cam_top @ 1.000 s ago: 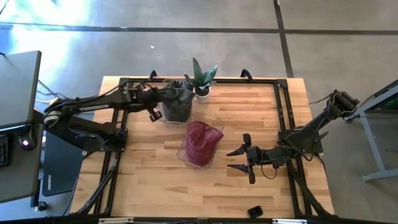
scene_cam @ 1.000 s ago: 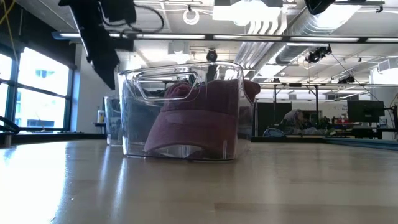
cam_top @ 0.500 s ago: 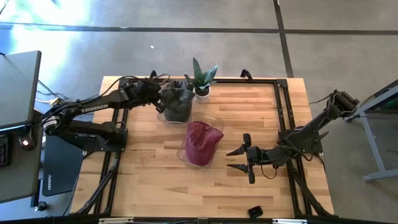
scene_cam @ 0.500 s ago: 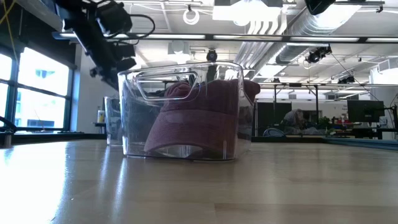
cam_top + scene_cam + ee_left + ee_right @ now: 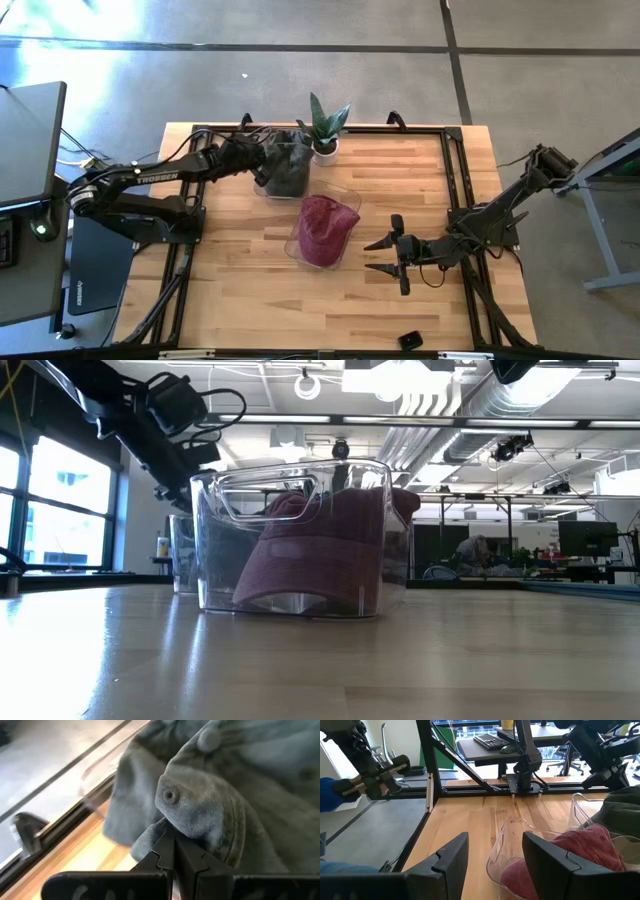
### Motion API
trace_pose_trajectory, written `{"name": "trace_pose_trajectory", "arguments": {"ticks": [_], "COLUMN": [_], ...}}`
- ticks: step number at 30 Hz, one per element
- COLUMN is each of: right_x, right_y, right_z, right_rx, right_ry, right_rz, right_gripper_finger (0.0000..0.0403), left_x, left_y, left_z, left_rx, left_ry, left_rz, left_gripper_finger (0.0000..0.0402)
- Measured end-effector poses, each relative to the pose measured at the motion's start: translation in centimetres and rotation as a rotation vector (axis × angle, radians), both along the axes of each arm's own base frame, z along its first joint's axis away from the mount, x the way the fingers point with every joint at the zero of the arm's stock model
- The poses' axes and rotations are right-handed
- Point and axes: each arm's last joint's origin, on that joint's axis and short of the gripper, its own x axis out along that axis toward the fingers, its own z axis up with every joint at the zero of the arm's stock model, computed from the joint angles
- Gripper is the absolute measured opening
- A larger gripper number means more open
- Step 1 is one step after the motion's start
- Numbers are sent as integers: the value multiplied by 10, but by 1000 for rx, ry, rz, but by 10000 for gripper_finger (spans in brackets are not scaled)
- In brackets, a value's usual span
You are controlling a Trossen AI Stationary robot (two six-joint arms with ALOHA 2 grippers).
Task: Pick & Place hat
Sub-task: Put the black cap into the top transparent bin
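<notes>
High view shows the left gripper [image 5: 262, 170] at the edge of a clear bin [image 5: 268, 186] near the back of the tabletop [image 5: 240, 290]. A gray hat [image 5: 288, 160] fills that bin. Left wrist view shows the jaws pinched tight together on a fold of the gray hat's cloth [image 5: 200, 815], right by a little metal hole in the fabric.

Just in front of that bin sits a second clear bin [image 5: 345, 190] with a red hat [image 5: 324, 228] inside it. A small plant [image 5: 326, 128] in a white pot stands just beside the gray hat's bin, at the back.

The right gripper [image 5: 392, 253] waits low over the tabletop, near the red hat's bin. Its jaws are spread wide and hold nothing.

Things could go wrong from here. The jaws hold only a thin bit of cloth, so I think the hat could slip out when it gets lifted. The hat is soft and floppy, so it may sag and catch on the bin wall. Then the light bin could tip or slide along with it. The plant is very close, so a wide swing could knock it over.
</notes>
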Motion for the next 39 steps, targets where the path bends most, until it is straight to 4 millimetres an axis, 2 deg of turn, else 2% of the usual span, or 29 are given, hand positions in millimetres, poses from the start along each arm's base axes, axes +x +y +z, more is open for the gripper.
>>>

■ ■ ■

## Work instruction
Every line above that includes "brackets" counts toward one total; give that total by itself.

## Exercise result
2